§ **Problem**:
Copy out each line of the material in which the word "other" appears.

== Segment start ==

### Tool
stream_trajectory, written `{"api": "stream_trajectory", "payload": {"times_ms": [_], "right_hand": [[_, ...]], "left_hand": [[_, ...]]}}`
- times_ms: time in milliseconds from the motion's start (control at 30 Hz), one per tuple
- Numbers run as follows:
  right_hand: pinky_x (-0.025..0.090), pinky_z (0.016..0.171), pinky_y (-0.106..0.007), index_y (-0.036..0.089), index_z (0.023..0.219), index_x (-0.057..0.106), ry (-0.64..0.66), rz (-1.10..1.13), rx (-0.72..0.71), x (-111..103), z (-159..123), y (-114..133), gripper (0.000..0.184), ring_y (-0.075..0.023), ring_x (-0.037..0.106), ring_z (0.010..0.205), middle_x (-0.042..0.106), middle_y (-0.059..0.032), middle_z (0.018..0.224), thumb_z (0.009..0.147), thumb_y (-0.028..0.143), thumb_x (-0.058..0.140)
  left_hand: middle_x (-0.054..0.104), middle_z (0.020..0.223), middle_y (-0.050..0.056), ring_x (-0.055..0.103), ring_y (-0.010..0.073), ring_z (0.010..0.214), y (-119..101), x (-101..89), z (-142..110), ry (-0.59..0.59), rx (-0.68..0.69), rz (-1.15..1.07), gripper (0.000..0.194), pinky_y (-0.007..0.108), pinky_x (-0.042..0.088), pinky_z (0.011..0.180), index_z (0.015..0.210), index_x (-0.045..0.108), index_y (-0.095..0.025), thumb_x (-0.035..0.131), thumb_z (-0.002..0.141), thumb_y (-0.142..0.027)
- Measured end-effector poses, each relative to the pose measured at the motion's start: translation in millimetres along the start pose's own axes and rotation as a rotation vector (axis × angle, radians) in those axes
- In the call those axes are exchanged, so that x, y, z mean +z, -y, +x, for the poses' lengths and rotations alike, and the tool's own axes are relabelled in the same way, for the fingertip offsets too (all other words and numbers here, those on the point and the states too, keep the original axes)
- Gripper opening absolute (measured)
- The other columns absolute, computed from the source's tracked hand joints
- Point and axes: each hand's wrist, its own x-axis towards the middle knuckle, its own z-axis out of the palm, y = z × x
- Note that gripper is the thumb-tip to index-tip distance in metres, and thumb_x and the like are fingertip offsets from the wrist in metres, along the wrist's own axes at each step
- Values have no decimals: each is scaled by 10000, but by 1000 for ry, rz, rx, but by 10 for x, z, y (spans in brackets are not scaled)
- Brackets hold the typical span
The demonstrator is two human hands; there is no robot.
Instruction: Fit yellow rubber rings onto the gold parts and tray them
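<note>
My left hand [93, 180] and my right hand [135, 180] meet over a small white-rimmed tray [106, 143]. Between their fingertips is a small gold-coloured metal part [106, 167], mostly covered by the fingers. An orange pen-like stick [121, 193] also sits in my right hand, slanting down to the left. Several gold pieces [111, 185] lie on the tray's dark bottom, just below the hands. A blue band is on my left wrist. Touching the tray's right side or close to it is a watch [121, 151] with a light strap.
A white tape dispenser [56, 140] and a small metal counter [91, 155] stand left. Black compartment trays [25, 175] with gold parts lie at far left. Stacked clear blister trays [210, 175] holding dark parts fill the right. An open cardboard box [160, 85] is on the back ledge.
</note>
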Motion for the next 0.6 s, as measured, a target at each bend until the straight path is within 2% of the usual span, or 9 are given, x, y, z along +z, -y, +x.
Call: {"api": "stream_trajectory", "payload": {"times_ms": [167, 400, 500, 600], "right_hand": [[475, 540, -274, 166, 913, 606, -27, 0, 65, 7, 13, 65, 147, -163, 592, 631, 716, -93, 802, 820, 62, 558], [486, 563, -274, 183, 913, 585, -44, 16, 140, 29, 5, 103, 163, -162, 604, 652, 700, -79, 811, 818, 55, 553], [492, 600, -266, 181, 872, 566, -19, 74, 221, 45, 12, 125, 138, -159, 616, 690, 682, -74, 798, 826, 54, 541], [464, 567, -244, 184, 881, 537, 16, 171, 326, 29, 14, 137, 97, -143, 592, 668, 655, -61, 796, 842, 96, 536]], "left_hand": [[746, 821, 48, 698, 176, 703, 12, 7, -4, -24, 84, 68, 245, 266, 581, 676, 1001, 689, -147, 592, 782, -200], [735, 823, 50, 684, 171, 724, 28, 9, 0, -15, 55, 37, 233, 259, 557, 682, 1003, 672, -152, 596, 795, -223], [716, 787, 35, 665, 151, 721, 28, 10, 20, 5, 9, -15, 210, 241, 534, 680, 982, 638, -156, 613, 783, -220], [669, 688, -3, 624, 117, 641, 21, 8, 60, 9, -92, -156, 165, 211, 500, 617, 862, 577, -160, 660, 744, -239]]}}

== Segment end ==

§ **Expected output**:
- In the call those axes are exchanged, so that x, y, z mean +z, -y, +x, for the poses' lengths and rotations alike, and the tool's own axes are relabelled in the same way, for the fingertip offsets too (all other words and numbers here, those on the point and the states too, keep the original axes)
- The other columns absolute, computed from the source's tracked hand joints

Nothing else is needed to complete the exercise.